Task description: Your answer should repeat the entries in full, exactly as given, with no pictures.

Material supplied:
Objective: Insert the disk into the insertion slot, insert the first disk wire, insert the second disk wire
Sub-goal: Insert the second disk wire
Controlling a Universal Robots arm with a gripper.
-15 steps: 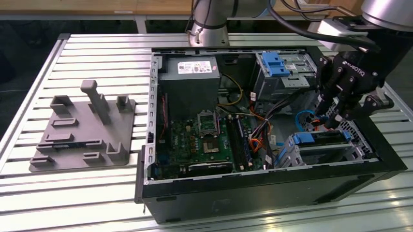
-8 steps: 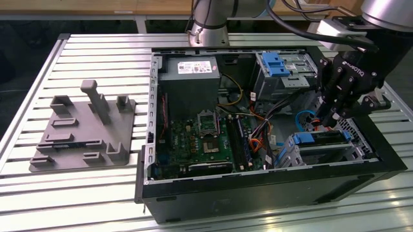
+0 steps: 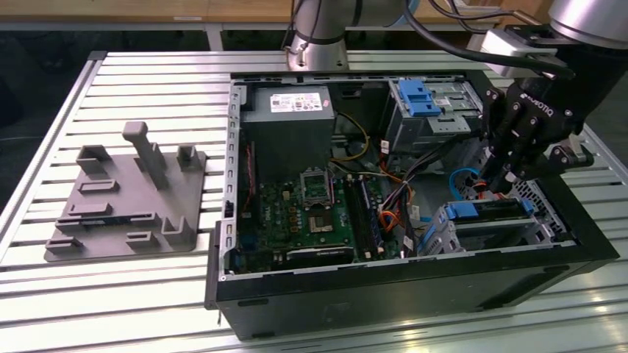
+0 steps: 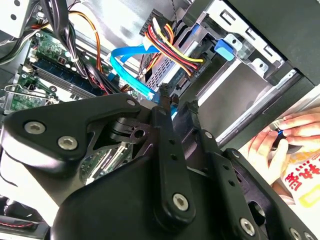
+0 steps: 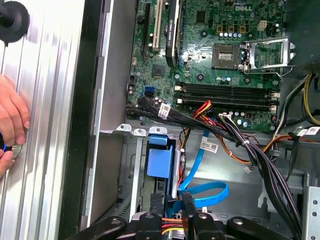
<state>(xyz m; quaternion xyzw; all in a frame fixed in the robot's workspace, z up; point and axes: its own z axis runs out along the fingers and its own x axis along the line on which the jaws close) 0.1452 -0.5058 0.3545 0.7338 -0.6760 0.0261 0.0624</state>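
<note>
one hand [image 3: 504, 176] pinches blue wire [image 5: 210, 192].

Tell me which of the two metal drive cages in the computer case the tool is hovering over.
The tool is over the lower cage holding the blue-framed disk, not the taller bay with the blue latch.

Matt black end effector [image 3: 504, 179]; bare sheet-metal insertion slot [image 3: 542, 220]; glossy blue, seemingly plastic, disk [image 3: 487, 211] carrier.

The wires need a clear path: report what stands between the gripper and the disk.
The disk sits in the slot. Between it and the gripper loops a blue cable; coloured wires run to the disk's end beside it. Nothing else visible.
</note>
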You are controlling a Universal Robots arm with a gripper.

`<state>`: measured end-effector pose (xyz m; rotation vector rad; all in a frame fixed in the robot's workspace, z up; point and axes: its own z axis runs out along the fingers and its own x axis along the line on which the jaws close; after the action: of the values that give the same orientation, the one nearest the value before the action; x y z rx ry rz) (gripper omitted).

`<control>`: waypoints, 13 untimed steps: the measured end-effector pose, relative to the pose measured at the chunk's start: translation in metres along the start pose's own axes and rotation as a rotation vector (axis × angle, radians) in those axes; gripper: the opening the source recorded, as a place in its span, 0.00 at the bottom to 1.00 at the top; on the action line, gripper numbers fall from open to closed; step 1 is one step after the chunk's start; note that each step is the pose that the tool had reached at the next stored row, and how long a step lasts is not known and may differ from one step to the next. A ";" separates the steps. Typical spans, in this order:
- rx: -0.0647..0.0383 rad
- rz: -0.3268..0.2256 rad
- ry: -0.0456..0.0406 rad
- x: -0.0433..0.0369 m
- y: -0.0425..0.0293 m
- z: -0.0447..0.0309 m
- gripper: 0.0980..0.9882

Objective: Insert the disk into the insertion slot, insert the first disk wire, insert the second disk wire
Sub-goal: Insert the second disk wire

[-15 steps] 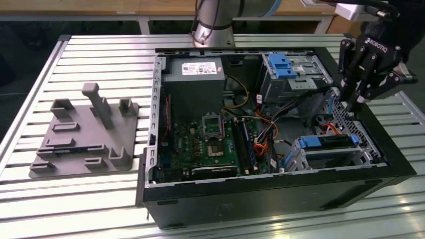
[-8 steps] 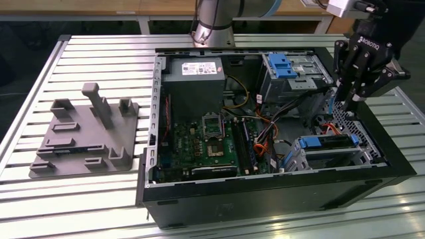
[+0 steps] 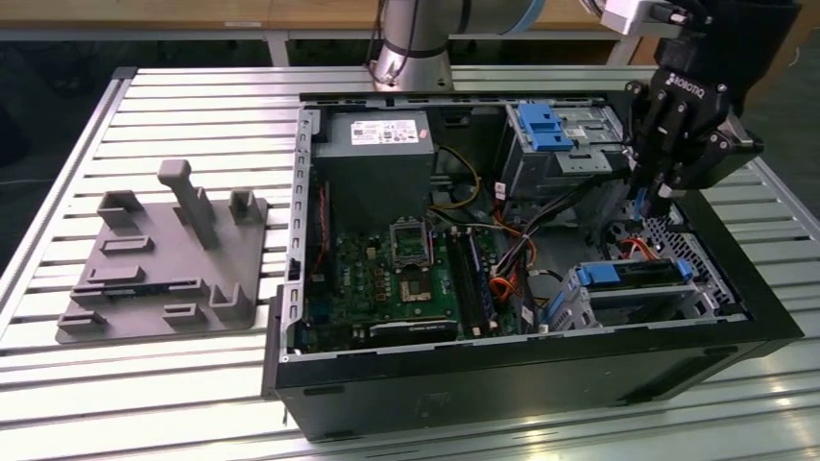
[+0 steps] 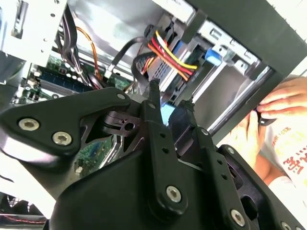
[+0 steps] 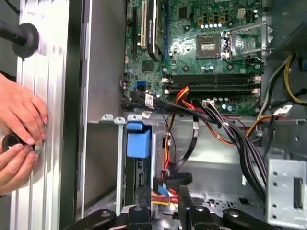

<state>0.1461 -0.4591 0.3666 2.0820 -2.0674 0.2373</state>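
Observation:
The disk (image 3: 637, 275), silver in its blue carrier (image 5: 138, 142), lies inside the insertion slot (image 3: 613, 305), the perforated cage at the case's front corner on the exterior view's right. My gripper (image 3: 651, 206) hangs just above and behind that cage, among the cables. In both wrist views its black fingers (image 4: 154, 103) stand close together, with a dark connector of a disk wire (image 4: 178, 122) pinched between them. In the first wrist view the gripper (image 5: 172, 190) sits over a blue plug and red-yellow wires (image 5: 163, 191) at the disk's rear end.
The open computer case (image 3: 513, 370) holds the motherboard (image 3: 397, 279), a power supply (image 3: 378, 144) and a taller cage with a blue latch (image 3: 544, 130). A wire bundle (image 5: 230, 139) crosses beside the slot. A person's hands (image 5: 19, 129) rest beside the case. A grey fixture plate (image 3: 154, 259) lies on the table.

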 end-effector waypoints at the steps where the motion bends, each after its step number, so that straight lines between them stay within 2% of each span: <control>1: 0.000 0.001 0.0051 -0.0003 0.0013 0.0011 0.29; 6: -0.001 0.002 0.0336 -0.0018 0.0024 0.0062 0.29; 10: -0.001 0.003 0.0679 -0.0031 0.0024 0.0092 0.29; 11: -0.001 0.003 0.0718 -0.0044 0.0024 0.0103 0.29; 13: -0.001 0.003 0.0739 -0.0089 0.0027 0.0115 0.29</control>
<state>0.1430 -0.4534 0.3533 2.0378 -2.0277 0.3088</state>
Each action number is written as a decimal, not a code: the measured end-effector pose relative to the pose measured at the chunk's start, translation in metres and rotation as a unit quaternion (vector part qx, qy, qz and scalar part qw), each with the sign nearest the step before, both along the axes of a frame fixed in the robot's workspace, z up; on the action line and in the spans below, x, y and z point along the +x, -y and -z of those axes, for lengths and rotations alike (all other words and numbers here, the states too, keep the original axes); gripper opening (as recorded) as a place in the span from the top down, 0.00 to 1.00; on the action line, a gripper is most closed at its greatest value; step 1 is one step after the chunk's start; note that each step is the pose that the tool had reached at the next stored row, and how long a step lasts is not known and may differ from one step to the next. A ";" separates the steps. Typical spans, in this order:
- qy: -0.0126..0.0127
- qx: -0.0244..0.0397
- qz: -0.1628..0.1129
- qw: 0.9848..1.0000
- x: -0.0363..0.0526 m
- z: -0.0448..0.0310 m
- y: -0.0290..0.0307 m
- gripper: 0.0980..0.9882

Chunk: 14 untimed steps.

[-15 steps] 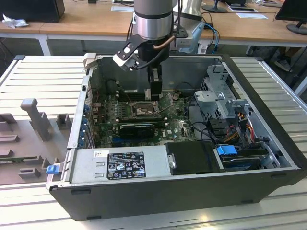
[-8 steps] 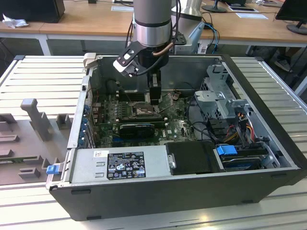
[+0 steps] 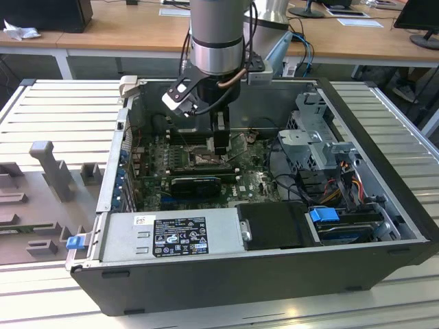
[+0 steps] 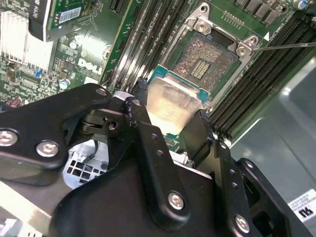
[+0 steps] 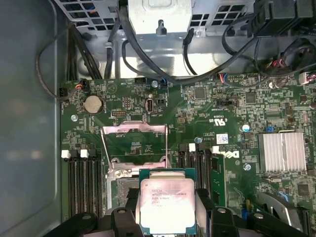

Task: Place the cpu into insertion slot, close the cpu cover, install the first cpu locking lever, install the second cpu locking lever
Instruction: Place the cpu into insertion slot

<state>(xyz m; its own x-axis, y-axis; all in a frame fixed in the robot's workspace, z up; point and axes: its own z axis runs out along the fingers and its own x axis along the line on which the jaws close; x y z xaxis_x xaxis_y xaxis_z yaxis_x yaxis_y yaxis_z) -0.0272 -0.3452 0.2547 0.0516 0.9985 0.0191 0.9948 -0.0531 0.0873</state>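
Green motherboard behind — cpu silver-topped, square, pinched between black fingers.

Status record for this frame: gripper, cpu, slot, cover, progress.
gripper: fingers shut on the cpu, low inside the open computer case, over the motherboard
cpu: gripped at two opposite edges, metal top facing the wrist cameras, not seated
insertion slot: pin field exposed, empty
cpu cover: appears swung open, off the slot
steps done: none visible
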 end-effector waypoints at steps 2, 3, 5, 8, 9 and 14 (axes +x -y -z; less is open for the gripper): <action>0.000 0.000 0.002 1.000 -0.0009 0.0077 -0.0007 0.51; 0.000 0.000 0.002 1.000 -0.0012 0.0087 -0.0017 0.51; 0.000 0.000 0.001 1.000 -0.0030 0.0103 -0.0068 0.51; 0.000 0.000 0.001 1.000 -0.0092 0.0148 -0.0112 0.51; 0.000 0.000 0.001 1.000 -0.0119 0.0170 -0.0114 0.51; 0.000 0.000 -0.005 1.000 -0.0160 0.0250 -0.0138 0.51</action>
<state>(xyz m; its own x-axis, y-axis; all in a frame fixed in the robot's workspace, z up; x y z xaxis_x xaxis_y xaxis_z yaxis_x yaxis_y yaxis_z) -0.0432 -0.3314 0.2297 0.0414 0.9989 0.0201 0.9952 -0.0430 0.0875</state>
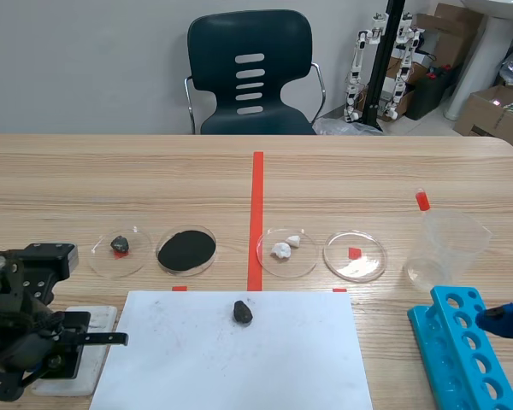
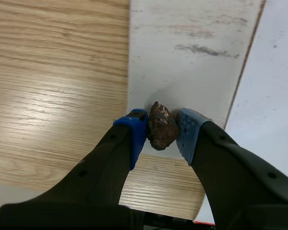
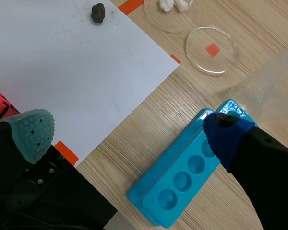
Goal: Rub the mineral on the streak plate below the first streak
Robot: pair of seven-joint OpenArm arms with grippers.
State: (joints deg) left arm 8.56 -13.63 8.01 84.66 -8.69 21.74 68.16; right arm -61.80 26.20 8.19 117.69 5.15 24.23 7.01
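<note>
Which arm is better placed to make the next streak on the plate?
Left: the left claw is shut on the brown mineral over the white streak plate, below the grey streak. The right claw is open above the blue test tube rack.

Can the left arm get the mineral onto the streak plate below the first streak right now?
Probably yes. The left pincer is shut on the mineral right at the streak plate, with bare plate between it and the first streak, and nothing in the way.
</note>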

Solution to this task:
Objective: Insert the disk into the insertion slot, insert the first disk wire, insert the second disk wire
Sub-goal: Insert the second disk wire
Controlling a Universal Robots arm with a gripper.
-15 steps: 
-8 steps: 
+0 steps: 
+0 steps: 
+0 steps: 
<state>(xyz m; quaternion xyzw; all in a frame fixed in the robot's workspace, z up; point and axes: its own z axis runs out along the fingers and its own x axis along the line on which the jaws close) 0.1452 -0.5058 0.3545 0.7338 -0.6760 0.0261 0.0624</state>
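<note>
one hand [image 3: 504, 176] pinches blue wire [image 5: 210, 192].

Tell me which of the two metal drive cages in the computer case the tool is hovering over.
The tool is over the lower cage holding the blue-framed disk, not the taller bay with the blue latch.

Matt black end effector [image 3: 504, 179]; bare sheet-metal insertion slot [image 3: 542, 220]; glossy blue, seemingly plastic, disk [image 3: 487, 211] carrier.

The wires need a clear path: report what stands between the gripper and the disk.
The disk sits in the slot. Between it and the gripper loops a blue cable; coloured wires run to the disk's end beside it. Nothing else visible.
</note>
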You are controlling a Universal Robots arm with a gripper.

`<state>`: measured end-effector pose (xyz m; rotation vector rad; all in a frame fixed in the robot's workspace, z up; point and axes: its own z axis runs out along the fingers and its own x axis along the line on which the jaws close; after the action: of the values that give the same orientation, the one nearest the value before the action; x y z rx ry rz) (gripper omitted).

`<control>`: waypoints, 13 untimed steps: the measured end-effector pose, relative to the pose measured at the chunk's start: translation in metres along the start pose's own axes and rotation as a rotation vector (axis × angle, radians) in those axes; gripper: the opening the source recorded, as a place in its span, 0.00 at the bottom to 1.00 at the top; on the action line, gripper numbers fall from open to closed; step 1 is one step after the chunk's start; note that each step is the pose that the tool had reached at the next stored row, and how long a step lasts is not known and may differ from one step to the next. A ";" separates the steps. Typical spans, in this order:
- rx: -0.0647..0.0383 rad
- rz: -0.3268..0.2256 rad
- ry: -0.0456..0.0406 rad
- x: -0.0433..0.0369 m
- y: -0.0425..0.0293 m
- z: -0.0447..0.0309 m
- gripper: 0.0980..0.9882

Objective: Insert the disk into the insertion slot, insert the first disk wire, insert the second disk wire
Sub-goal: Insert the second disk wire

[-15 steps] 
[-8 steps] 
[+0 steps] 
[+0 steps] 
[+0 steps] 

<state>0.1461 -0.4591 0.3666 2.0820 -2.0674 0.2373</state>
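Observation:
The disk (image 3: 637, 275), silver in its blue carrier (image 5: 138, 142), lies inside the insertion slot (image 3: 613, 305), the perforated cage at the case's front corner on the exterior view's right. My gripper (image 3: 651, 206) hangs just above and behind that cage, among the cables. In both wrist views its black fingers (image 4: 154, 103) stand close together, with a dark connector of a disk wire (image 4: 178, 122) pinched between them. In the first wrist view the gripper (image 5: 172, 190) sits over a blue plug and red-yellow wires (image 5: 163, 191) at the disk's rear end.
The open computer case (image 3: 513, 370) holds the motherboard (image 3: 397, 279), a power supply (image 3: 378, 144) and a taller cage with a blue latch (image 3: 544, 130). A wire bundle (image 5: 230, 139) crosses beside the slot. A person's hands (image 5: 19, 129) rest beside the case. A grey fixture plate (image 3: 154, 259) lies on the table.
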
 end-effector waypoints at the steps where the motion bends, each after its step number, so that straight lines between them stay within 2% of each span: <control>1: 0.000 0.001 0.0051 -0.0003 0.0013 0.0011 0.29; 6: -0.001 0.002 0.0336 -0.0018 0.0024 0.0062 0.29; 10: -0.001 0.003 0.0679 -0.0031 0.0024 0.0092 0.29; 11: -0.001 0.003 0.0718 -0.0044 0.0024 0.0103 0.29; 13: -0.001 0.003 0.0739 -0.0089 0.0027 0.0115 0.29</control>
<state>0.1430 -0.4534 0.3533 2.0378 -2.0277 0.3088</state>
Each action number is written as a decimal, not a code: the measured end-effector pose relative to the pose measured at the chunk's start, translation in metres and rotation as a unit quaternion (vector part qx, qy, qz and scalar part qw), each with the sign nearest the step before, both along the axes of a frame fixed in the robot's workspace, z up; on the action line and in the spans below, x, y and z point along the +x, -y and -z of those axes, for lengths and rotations alike (all other words and numbers here, the states too, keep the original axes); gripper opening (as recorded) as a place in the span from the top down, 0.00 to 1.00; on the action line, a gripper is most closed at its greatest value; step 1 is one step after the chunk's start; note that each step is the pose that the tool had reached at the next stored row, and how long a step lasts is not known and may differ from one step to the next. A ";" separates the steps. Typical spans, in this order:
- qy: -0.0126..0.0127
- qx: -0.0244..0.0397
- qz: -0.1628..0.1129
- qw: 0.9848..1.0000
- x: -0.0363..0.0526 m
- z: -0.0448..0.0310 m
- y: -0.0290..0.0307 m
- gripper: 0.0980..0.9882

Chunk: 14 untimed steps.

[-15 steps] 
[-8 steps] 
[+0 steps] 
[+0 steps] 
[+0 steps] 

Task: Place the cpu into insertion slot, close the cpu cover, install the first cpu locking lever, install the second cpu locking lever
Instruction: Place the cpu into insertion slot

<state>(xyz m; its own x-axis, y-axis; all in a frame fixed in the robot's workspace, z up; point and axes: its own z axis runs out along the fingers and its own x axis along the line on which the jaws close; x y z xaxis_x xaxis_y xaxis_z yaxis_x yaxis_y yaxis_z) -0.0272 -0.3452 0.2547 0.0516 0.9985 0.0191 0.9948 -0.0531 0.0873</state>
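Green motherboard behind — cpu silver-topped, square, pinched between black fingers.

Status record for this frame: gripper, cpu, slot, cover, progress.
gripper: fingers shut on the cpu, low inside the open computer case, over the motherboard
cpu: gripped at two opposite edges, metal top facing the wrist cameras, not seated
insertion slot: pin field exposed, empty
cpu cover: appears swung open, off the slot
steps done: none visible
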 end-effector waypoints at steps 2, 3, 5, 8, 9 and 14 (axes +x -y -z; less is open for the gripper): <action>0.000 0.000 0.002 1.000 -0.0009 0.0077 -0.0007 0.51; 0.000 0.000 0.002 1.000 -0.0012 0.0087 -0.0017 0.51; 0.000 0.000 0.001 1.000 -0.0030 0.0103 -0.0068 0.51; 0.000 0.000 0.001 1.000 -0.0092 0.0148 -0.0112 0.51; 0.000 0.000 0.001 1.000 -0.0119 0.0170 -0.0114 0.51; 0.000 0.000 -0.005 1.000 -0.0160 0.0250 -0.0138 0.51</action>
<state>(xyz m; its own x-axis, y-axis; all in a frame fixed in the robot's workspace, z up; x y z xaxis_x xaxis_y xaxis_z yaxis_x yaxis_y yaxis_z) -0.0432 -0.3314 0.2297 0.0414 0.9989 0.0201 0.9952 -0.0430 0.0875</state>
Goal: Rub the mineral on the streak plate below the first streak
Robot: pair of seven-joint OpenArm arms with grippers.
State: (joints deg) left arm 8.56 -13.63 8.01 84.66 -8.69 21.74 68.16; right arm -61.80 26.20 8.19 117.69 5.15 24.23 7.01
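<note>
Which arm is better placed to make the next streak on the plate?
Left: the left claw is shut on the brown mineral over the white streak plate, below the grey streak. The right claw is open above the blue test tube rack.

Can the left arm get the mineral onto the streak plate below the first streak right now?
Probably yes. The left pincer is shut on the mineral right at the streak plate, with bare plate between it and the first streak, and nothing in the way.
</note>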

The exercise is done, and no more output is needed.